**WHAT YOU WILL DO**.
Looking at the material below, count the lines that contain "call" and answer with the count only.

**DATA EXCERPT**.

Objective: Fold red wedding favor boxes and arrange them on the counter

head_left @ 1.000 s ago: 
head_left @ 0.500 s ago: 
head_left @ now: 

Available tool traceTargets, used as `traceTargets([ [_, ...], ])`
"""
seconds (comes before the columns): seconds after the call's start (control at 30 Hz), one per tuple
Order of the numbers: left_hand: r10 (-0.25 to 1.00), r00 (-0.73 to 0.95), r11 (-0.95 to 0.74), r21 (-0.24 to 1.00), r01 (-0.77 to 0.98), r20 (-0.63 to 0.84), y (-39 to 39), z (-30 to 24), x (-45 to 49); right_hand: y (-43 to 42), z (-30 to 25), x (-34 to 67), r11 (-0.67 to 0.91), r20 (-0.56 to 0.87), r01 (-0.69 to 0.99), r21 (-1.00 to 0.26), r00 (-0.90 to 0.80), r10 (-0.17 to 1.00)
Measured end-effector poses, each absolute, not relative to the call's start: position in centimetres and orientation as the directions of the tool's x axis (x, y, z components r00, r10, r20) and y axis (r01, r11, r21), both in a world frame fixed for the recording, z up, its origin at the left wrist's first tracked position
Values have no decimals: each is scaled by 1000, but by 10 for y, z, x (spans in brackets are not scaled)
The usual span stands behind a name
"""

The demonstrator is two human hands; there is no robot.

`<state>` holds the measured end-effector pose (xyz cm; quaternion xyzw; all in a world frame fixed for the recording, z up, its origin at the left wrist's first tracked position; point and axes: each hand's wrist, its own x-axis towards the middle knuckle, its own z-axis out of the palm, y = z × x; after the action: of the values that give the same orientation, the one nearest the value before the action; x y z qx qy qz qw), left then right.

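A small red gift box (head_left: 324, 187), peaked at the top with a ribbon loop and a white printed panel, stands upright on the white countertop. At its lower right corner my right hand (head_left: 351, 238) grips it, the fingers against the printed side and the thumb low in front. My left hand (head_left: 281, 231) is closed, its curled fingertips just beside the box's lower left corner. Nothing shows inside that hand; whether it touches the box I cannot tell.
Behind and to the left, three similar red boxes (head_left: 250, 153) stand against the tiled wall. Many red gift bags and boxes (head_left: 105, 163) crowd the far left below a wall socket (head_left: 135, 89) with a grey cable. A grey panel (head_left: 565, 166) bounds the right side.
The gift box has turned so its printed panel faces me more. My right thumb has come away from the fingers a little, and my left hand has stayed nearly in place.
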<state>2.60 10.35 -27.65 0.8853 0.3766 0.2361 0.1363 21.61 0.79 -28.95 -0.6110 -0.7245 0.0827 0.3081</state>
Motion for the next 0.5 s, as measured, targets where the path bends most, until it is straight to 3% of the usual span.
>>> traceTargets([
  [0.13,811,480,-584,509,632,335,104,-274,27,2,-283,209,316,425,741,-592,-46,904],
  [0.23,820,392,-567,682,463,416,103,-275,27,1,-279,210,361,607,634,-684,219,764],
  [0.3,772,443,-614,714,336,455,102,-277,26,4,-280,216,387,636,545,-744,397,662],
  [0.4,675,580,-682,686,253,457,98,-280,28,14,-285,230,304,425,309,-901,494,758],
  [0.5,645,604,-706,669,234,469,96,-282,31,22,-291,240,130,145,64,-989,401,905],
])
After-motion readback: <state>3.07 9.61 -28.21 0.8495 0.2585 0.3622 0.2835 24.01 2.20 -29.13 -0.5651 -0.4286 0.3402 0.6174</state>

**ANSWER BELOW**.
2